(INPUT MATERIAL)

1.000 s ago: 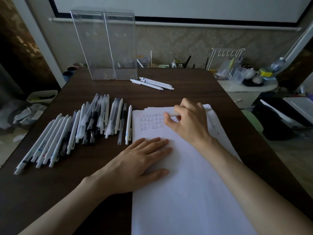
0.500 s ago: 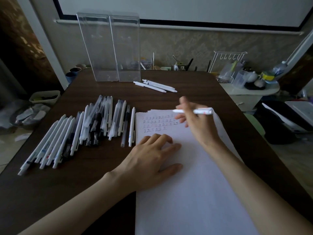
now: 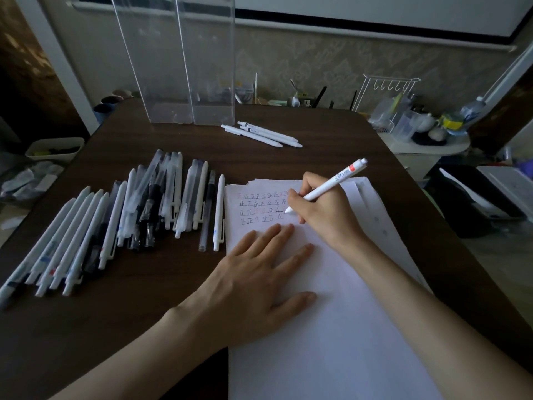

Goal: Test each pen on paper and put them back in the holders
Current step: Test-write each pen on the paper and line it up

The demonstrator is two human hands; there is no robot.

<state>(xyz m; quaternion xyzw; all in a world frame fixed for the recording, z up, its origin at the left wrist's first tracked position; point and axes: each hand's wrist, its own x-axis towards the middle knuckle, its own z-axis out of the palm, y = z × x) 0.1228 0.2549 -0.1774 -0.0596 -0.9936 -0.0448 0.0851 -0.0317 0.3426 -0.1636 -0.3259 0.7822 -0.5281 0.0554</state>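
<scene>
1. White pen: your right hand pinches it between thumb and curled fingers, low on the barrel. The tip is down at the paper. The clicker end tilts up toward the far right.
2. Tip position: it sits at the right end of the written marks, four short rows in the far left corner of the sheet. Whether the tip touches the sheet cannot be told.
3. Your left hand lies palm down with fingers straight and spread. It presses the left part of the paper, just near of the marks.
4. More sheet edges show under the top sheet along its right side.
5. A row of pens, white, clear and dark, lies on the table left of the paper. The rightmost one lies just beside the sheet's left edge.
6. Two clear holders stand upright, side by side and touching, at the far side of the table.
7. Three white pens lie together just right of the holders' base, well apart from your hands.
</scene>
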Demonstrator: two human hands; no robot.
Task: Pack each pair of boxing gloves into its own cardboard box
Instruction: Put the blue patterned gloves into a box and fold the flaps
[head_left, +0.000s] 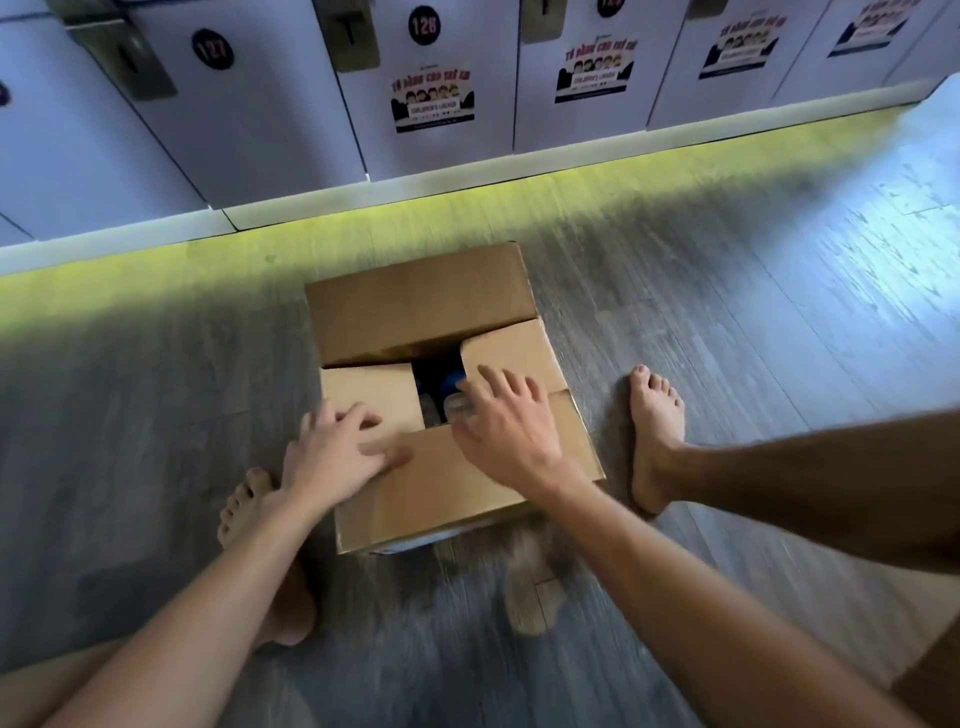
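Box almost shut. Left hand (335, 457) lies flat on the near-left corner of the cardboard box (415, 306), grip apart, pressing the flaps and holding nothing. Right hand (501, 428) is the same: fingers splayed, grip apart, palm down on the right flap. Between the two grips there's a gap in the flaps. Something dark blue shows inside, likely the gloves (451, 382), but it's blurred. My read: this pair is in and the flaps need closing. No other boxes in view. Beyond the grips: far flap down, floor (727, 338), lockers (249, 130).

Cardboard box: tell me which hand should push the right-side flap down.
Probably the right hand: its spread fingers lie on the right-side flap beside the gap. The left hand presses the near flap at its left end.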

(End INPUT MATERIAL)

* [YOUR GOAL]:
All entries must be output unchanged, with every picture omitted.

* [OUTPUT OF THE TASK]:
1.000 s ago: 
0.500 s ago: 
now: 

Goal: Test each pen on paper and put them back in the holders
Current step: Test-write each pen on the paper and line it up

The demonstrator is two human hands; there is no robot.

<state>(xyz m; quaternion xyzw; all in a world frame fixed for the recording, z up, its origin at the left wrist's first tracked position; point and axes: each hand's wrist, its own x-axis towards the middle knuckle, its own z-axis out of the palm, y = z × x) 0.1228 0.2549 -0.1774 -0.0596 -0.9936 -0.0448 0.0851 -0.0317 0.3426 -0.1636 -0.3259 0.7822 -0.5281 0.0554</state>
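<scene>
1. White pen: your right hand pinches it between thumb and curled fingers, low on the barrel. The tip is down at the paper. The clicker end tilts up toward the far right.
2. Tip position: it sits at the right end of the written marks, four short rows in the far left corner of the sheet. Whether the tip touches the sheet cannot be told.
3. Your left hand lies palm down with fingers straight and spread. It presses the left part of the paper, just near of the marks.
4. More sheet edges show under the top sheet along its right side.
5. A row of pens, white, clear and dark, lies on the table left of the paper. The rightmost one lies just beside the sheet's left edge.
6. Two clear holders stand upright, side by side and touching, at the far side of the table.
7. Three white pens lie together just right of the holders' base, well apart from your hands.
</scene>
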Demonstrator: two human hands; no robot.
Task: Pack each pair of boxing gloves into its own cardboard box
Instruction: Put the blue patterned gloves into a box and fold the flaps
[head_left, +0.000s] 
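Box almost shut. Left hand (335, 457) lies flat on the near-left corner of the cardboard box (415, 306), grip apart, pressing the flaps and holding nothing. Right hand (501, 428) is the same: fingers splayed, grip apart, palm down on the right flap. Between the two grips there's a gap in the flaps. Something dark blue shows inside, likely the gloves (451, 382), but it's blurred. My read: this pair is in and the flaps need closing. No other boxes in view. Beyond the grips: far flap down, floor (727, 338), lockers (249, 130).

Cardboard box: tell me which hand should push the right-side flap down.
Probably the right hand: its spread fingers lie on the right-side flap beside the gap. The left hand presses the near flap at its left end.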

Apart from this answer, nothing more is required.